I have written about this in the past but it has been REALLY hot lately and I thought I could revisit the issue.

One of the frugal ways I save money is to hang laundry to dry when I can. It costs $1 to run the dryer in my apartment complex so that is money saved each time I do NOT use it. I have a drying rack that I bought a few years ago that is in the spare room and it holds most of the clothes.

The rack sits in front of an open window and since I live on the second floor I have no qualms about leaving the window open (with a safety lock halfway) so there is great airflow. The window gets plenty of direct sunlight streaming in for most of the day as well so that is great for the clothes.

img from greenbabyguide.com

Of course I only hang items that would not be needed soon and those that can comfortably hang without causing problems. I just did a load of kitchen towels and those fit perfectly on the racks with no problems.

I know most people say they do not like to hang clothes because the clothes dry stiffly but I do not find that to be a problem.
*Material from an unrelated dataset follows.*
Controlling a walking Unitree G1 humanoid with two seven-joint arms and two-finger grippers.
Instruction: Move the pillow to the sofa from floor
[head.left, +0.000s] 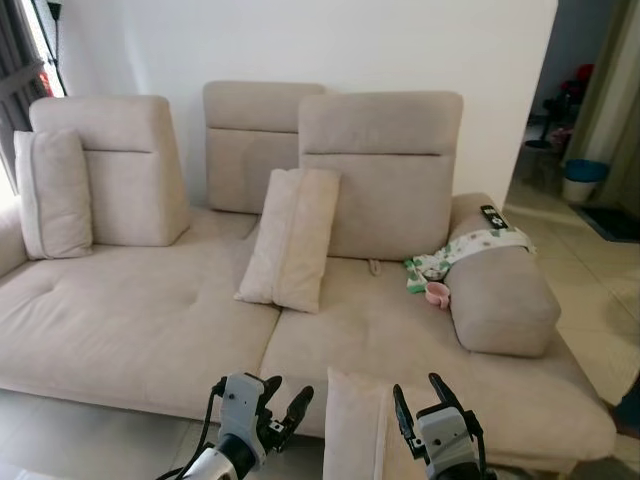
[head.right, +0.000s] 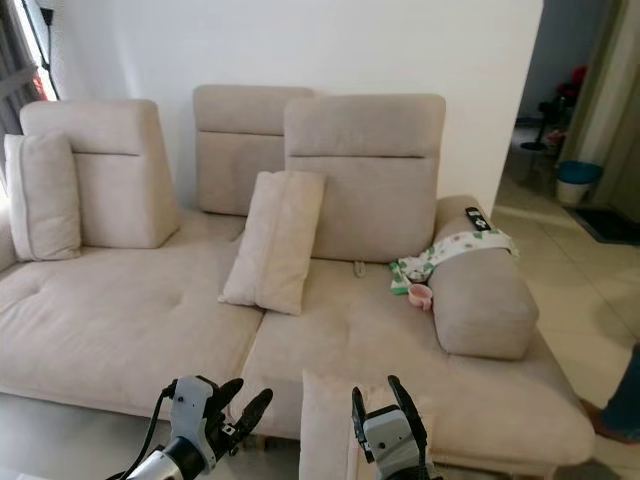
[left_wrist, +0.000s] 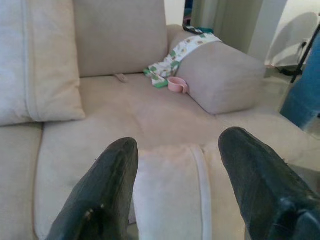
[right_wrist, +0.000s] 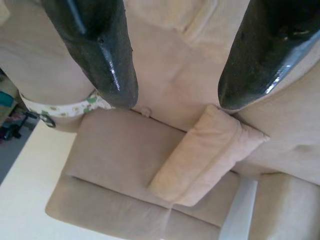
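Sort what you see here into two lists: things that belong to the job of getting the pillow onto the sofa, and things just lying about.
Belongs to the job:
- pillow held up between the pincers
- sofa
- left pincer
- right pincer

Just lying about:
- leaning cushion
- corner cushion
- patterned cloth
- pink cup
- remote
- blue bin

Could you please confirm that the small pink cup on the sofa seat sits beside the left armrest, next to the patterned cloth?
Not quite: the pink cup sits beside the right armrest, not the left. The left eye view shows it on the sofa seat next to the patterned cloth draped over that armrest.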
Yes the clothing is not as baby soft as when it comes out of the dryer but after being folded or ironed as needed they feel just like normal.

In fact hanging some items like T-shirts directly after washing has eliminated the need for ironing because they go on hangers which are then placed on the drying rack. It cuts down my laundry time a little bit because I do not have to wait that 45 minutes and then place the items on a hanger. I just take them out of the wash and place on the hanger immediately and then move them to the closet when they are dry.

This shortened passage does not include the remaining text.